Directions for this task ▸
From the first line of the listing below to the line containing "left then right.", write out everything exactly. No pictures.

----

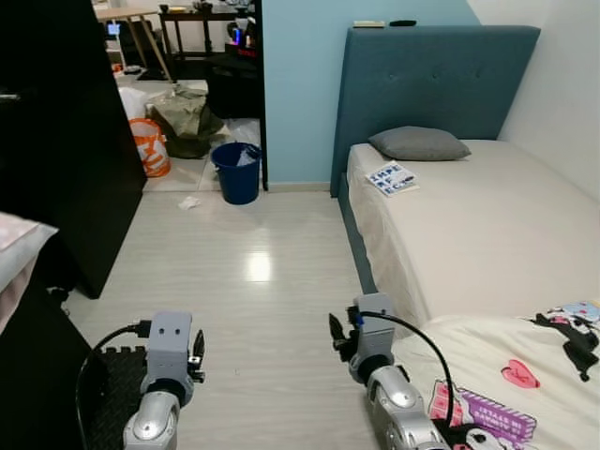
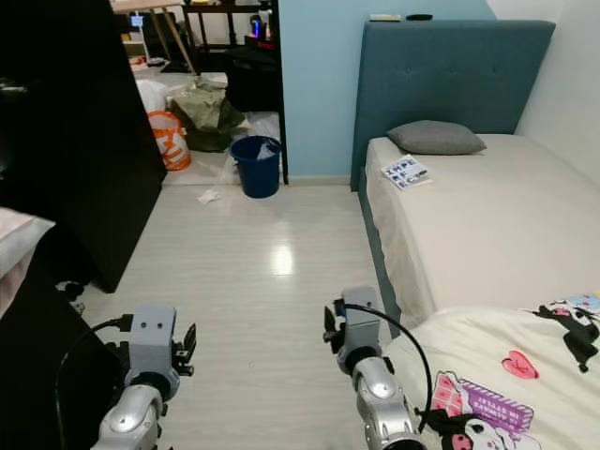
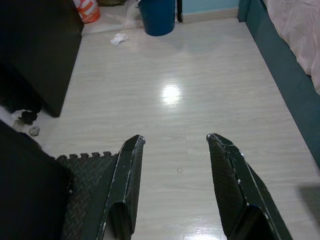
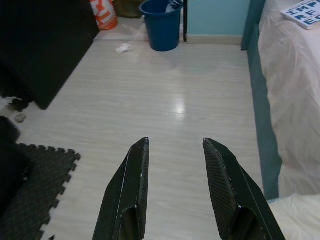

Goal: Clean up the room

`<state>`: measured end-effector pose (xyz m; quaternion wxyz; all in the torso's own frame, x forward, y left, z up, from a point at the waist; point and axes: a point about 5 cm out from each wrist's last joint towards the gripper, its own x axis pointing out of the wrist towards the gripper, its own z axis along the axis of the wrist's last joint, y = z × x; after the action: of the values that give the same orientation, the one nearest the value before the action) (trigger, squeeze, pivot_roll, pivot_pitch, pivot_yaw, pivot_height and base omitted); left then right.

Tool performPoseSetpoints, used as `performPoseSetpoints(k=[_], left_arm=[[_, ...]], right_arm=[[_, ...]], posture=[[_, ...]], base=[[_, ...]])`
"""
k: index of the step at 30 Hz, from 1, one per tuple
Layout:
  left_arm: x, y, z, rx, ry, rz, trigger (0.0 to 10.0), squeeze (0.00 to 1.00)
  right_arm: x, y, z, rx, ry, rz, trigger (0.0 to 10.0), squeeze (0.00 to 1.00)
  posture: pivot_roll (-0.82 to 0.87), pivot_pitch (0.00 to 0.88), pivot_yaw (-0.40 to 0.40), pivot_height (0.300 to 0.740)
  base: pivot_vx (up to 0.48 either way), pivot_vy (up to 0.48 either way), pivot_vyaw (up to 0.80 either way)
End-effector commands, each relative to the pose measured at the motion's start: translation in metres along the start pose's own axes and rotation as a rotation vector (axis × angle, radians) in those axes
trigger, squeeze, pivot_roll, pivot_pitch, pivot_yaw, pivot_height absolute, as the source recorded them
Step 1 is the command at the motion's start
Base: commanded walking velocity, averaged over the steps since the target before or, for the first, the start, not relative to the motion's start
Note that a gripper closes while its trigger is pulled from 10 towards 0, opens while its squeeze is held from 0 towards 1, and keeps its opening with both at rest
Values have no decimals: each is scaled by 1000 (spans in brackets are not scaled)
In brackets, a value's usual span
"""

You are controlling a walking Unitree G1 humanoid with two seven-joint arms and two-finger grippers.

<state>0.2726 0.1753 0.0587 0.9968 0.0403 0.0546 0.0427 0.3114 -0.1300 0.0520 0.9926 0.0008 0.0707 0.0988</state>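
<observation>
A crumpled white scrap (image 1: 188,202) lies on the pale wood floor beside a blue bucket (image 1: 236,172) near the doorway; the same scrap (image 4: 123,48) and bucket (image 4: 163,22) appear far ahead in the right wrist view. A blue-and-white booklet (image 1: 391,178) rests on the bed below a grey pillow (image 1: 419,143). My left gripper (image 3: 175,142) is open and empty, held low over the floor. My right gripper (image 4: 175,145) is also open and empty, close to the bed's near corner.
A bed (image 1: 487,225) with a teal headboard runs along the right, with a printed cream blanket (image 1: 506,375) at its near end. A black wardrobe (image 1: 66,150) stands on the left, a dark foam mat (image 3: 85,175) below it. An orange bag (image 1: 150,145) and clutter sit past the doorway.
</observation>
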Motion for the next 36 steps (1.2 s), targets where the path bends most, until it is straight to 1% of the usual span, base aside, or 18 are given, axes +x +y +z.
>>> performPoseSetpoints(k=[1, 5, 8, 17, 36], left_arm=[[-1, -3, -3, 7, 9, -10, 10000, 0], [0, -3, -2, 7, 9, -9, 10000, 0], [-1, -4, -2, 6, 9, -10, 10000, 0], [0, -5, -2, 7, 8, -13, 10000, 0], [3, -9, 0, 8, 6, -18, 10000, 0]], right_arm=[[-1, -4, -3, -1, 14, -11, 10000, 0], [0, -4, -2, -3, 14, -10, 10000, 0], [0, -6, -2, 17, 17, -20, 10000, 0], [-1, -8, -3, 28, 19, -27, 10000, 0], [-1, -10, -2, 19, 15, -34, 10000, 0]], posture=[[-4, 81, 2, 740], [-4, 82, 2, 740], [-4, 83, 4, 740], [-7, 89, 9, 740], [-11, 96, 9, 740]], base=[[345, 0, 0], [346, 0, 0], [345, 0, 0], [346, 0, -681], [348, 0, 0]])
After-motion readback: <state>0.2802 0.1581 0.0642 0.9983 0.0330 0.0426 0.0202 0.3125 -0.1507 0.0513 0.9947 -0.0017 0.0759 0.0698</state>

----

Reply to the task ▸
Goal: Clean up the room

`<state>`: measured end-effector pose (xyz m; quaternion wxyz; all in the torso's own frame, x forward, y left, z up, from a point at the waist; point and axes: a point about 5 cm out from each wrist's last joint towards the gripper, its own x axis pointing out of the wrist towards the gripper, its own z axis along the axis of the wrist's last joint, y = z × x; after the action: of the values that give the same orientation, the one nearest the value before the action) (trigger, squeeze, pivot_roll, pivot_pitch, pivot_yaw, pivot_height and base omitted); left then right.

There is nothing more to this answer.